EXERCISE AIM: Exactly as written, retype the listing below, omitting the pictures.

PROVIDED MATERIAL:

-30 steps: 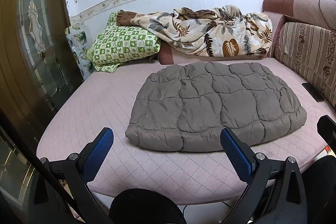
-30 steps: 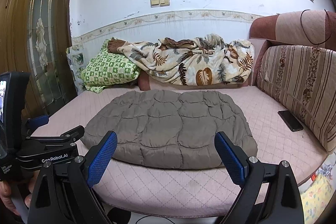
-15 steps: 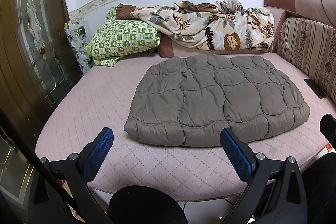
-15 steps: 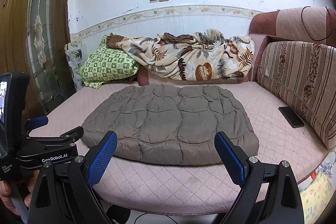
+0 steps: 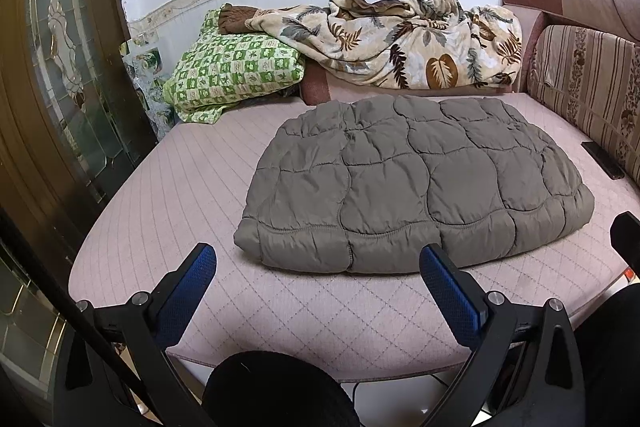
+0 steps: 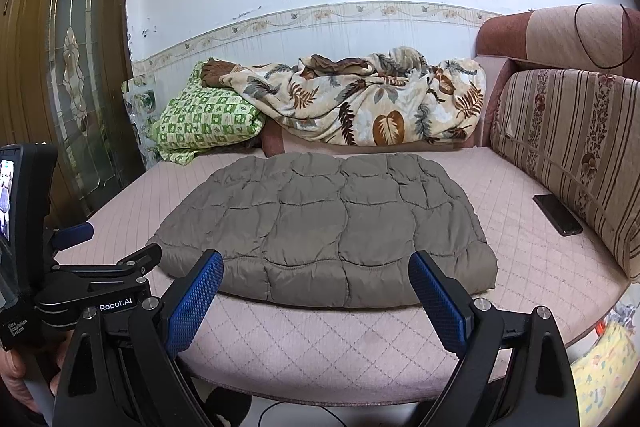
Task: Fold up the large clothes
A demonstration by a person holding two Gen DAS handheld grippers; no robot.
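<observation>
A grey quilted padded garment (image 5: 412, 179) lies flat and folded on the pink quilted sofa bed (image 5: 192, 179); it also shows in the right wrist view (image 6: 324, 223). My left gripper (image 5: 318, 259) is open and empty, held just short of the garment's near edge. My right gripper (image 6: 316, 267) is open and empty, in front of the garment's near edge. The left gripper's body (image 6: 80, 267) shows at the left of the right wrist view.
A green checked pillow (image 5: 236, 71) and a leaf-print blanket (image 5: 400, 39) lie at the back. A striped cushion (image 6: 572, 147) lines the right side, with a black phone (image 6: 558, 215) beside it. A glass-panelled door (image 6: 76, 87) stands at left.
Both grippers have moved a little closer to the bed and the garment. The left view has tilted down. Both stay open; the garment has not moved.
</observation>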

RESULT FOR THIS EXERCISE:
-30 steps: 
-30 steps: 
-15 steps: 
-15 steps: 
+0 steps: 
+0 steps: 
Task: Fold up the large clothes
A demonstration by a person holding two Gen DAS handheld grippers; no robot.
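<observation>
A grey quilted padded garment (image 5: 412, 179) lies flat and folded on the pink quilted sofa bed (image 5: 192, 179); it also shows in the right wrist view (image 6: 324, 223). My left gripper (image 5: 318, 259) is open and empty, held just short of the garment's near edge. My right gripper (image 6: 316, 267) is open and empty, in front of the garment's near edge. The left gripper's body (image 6: 80, 267) shows at the left of the right wrist view.
A green checked pillow (image 5: 236, 71) and a leaf-print blanket (image 5: 400, 39) lie at the back. A striped cushion (image 6: 572, 147) lines the right side, with a black phone (image 6: 558, 215) beside it. A glass-panelled door (image 6: 76, 87) stands at left.
Both grippers have moved a little closer to the bed and the garment. The left view has tilted down. Both stay open; the garment has not moved.
</observation>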

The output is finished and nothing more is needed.